# [What is required]
Nothing but the text belongs in the answer: the listing below, copied exactly, without pictures.
### Data extract
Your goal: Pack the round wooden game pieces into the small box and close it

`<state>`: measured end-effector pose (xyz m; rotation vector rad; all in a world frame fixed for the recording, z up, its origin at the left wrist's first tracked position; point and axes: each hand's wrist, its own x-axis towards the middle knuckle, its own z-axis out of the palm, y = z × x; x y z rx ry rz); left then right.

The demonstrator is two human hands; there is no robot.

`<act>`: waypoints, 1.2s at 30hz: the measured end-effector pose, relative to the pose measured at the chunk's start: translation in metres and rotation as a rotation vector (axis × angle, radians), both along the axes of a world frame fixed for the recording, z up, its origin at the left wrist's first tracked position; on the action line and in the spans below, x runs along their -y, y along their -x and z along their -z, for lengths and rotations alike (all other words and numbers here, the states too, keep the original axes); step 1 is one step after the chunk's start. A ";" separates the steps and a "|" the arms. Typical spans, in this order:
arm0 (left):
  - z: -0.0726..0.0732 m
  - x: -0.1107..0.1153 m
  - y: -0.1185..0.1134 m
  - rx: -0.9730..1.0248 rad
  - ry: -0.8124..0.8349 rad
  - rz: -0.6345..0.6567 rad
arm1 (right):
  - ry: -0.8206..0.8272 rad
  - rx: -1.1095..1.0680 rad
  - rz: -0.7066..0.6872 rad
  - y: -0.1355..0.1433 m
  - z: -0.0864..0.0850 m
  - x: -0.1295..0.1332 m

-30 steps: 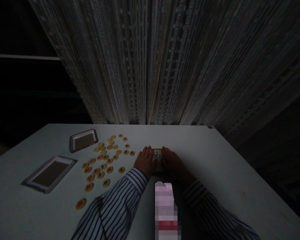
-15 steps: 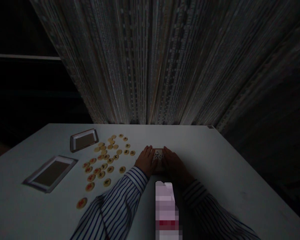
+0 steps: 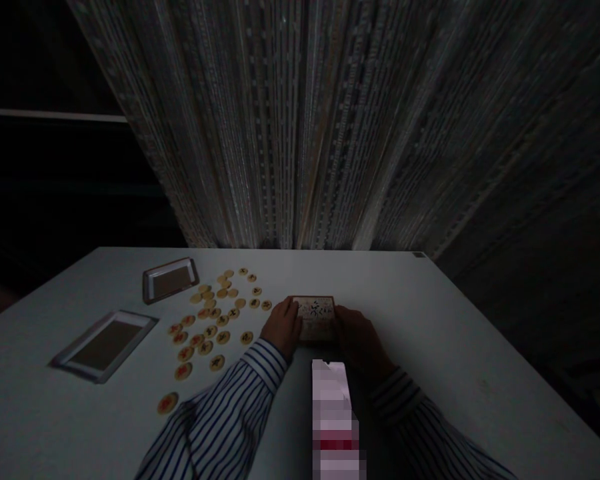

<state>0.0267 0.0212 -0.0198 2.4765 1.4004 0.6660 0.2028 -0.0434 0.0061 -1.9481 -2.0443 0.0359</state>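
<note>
A flat rectangular box (image 3: 316, 321) with dark markings on its pale top lies on the white table, between my two hands. My left hand (image 3: 283, 328) grips its left side, fingers pressed together at the edge. At the right side, my right hand (image 3: 359, 337) holds the box with its fingers along that edge; part of this hand is in shadow. Several round pieces (image 3: 223, 337) with red or black characters are scattered to the left of my left hand, some showing plain faces.
An open box part (image 3: 170, 281) stands at the back left of the table (image 3: 380, 273). Nearer, a larger shallow tray (image 3: 105, 343) lies at the left. A striped curtain (image 3: 305, 133) hangs behind the table. A pixelated pale shape covers the lower middle.
My hands have moved apart to the sides of the box, so more of its top shows. The view has shifted slightly.
</note>
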 end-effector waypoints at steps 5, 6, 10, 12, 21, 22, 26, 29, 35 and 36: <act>-0.014 0.007 0.003 0.002 0.147 -0.084 | -0.018 0.053 -0.007 0.000 0.004 0.000; -0.016 0.007 0.002 0.008 0.181 -0.094 | -0.016 0.071 -0.006 0.000 0.005 0.000; -0.026 0.006 -0.001 0.037 0.273 -0.125 | -0.001 0.094 -0.004 -0.002 0.007 -0.001; -0.030 0.003 -0.001 0.056 0.323 -0.136 | 0.001 0.088 -0.006 -0.003 0.007 -0.001; -0.040 -0.019 -0.004 0.092 0.470 -0.224 | 0.029 0.050 -0.001 -0.005 0.008 -0.003; -0.040 -0.020 -0.005 0.103 0.480 -0.224 | 0.030 0.047 0.002 -0.004 0.009 -0.003; -0.039 -0.023 -0.005 0.143 0.509 -0.229 | 0.024 0.030 0.005 -0.005 0.011 -0.003; -0.039 -0.023 -0.005 0.163 0.512 -0.240 | 0.029 0.017 -0.001 -0.005 0.010 -0.004; -0.040 -0.023 -0.005 0.199 0.517 -0.271 | 0.023 0.012 -0.011 -0.004 0.006 -0.003; -0.041 -0.023 -0.005 0.204 0.520 -0.276 | 0.022 0.015 -0.011 -0.004 0.006 -0.003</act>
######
# [Response]
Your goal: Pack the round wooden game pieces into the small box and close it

`<state>`: measured end-effector pose (xyz m; rotation vector rad; all in a world frame fixed for the recording, z up, its origin at the left wrist's first tracked position; point and axes: each hand's wrist, its own x-axis towards the middle knuckle, its own z-axis out of the palm, y = z × x; x y z rx ry rz); left then right.

The demonstrator is two human hands; there is no robot.

`<act>`: waypoints, 1.2s at 30hz: the measured end-effector pose, relative to the pose measured at the chunk's start: translation in metres and rotation as a rotation vector (axis × angle, radians), both along the axes of a world frame fixed for the recording, z up, its origin at the left wrist's first tracked position; on the action line and in the spans below, x runs along their -y, y along their -x and z along their -z, for lengths and rotations alike (all other words and numbers here, the states too, keep the original axes); step 1 is one step after the chunk's start. A ";" separates the steps and a "|" the arms. Typical spans, in this order:
arm0 (left):
  - z: -0.0726..0.0732 m
  - x: -0.1107..0.1153 m
  - y: -0.1185..0.1134 m
  - rx: -0.9730..1.0248 rad
  - ry: -0.8124..0.8349 rad
  - rz: -0.6345..0.6567 rad
arm1 (right):
  - ry: -0.8206..0.8272 rad
  - rx: -1.1095..1.0680 rad
  - rz: -0.7066..0.6872 rad
  - y: -0.1355..0.1433 m
  - z: -0.0864..0.0850 m
  - x: -0.1295..0.1332 m

-30 steps: 
-15 steps: 
+0 steps: 

<state>0.0267 0.0212 -0.0198 2.4765 1.4004 0.6660 0.2028 -0.0434 0.0061 -1.9481 -2.0443 0.0359</state>
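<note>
A flat rectangular box (image 3: 316, 321) with dark markings on its pale top lies on the white table, between my two hands. My left hand (image 3: 283, 328) grips its left side, fingers pressed together at the edge. At the right side, my right hand (image 3: 359, 337) holds the box with its fingers along that edge; part of this hand is in shadow. Several round pieces (image 3: 223, 337) with red or black characters are scattered to the left of my left hand, some showing plain faces.
An open box part (image 3: 170, 281) stands at the back left of the table (image 3: 380, 273). Nearer, a larger shallow tray (image 3: 105, 343) lies at the left. A striped curtain (image 3: 305, 133) hangs behind the table. A pixelated pale shape covers the lower middle.
My hands have moved apart to the sides of the box, so more of its top shows. The view has shifted slightly.
</note>
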 end-effector waypoints at steps 5, 6, 10, 12, 21, 22, 26, 29, 35 and 36: <act>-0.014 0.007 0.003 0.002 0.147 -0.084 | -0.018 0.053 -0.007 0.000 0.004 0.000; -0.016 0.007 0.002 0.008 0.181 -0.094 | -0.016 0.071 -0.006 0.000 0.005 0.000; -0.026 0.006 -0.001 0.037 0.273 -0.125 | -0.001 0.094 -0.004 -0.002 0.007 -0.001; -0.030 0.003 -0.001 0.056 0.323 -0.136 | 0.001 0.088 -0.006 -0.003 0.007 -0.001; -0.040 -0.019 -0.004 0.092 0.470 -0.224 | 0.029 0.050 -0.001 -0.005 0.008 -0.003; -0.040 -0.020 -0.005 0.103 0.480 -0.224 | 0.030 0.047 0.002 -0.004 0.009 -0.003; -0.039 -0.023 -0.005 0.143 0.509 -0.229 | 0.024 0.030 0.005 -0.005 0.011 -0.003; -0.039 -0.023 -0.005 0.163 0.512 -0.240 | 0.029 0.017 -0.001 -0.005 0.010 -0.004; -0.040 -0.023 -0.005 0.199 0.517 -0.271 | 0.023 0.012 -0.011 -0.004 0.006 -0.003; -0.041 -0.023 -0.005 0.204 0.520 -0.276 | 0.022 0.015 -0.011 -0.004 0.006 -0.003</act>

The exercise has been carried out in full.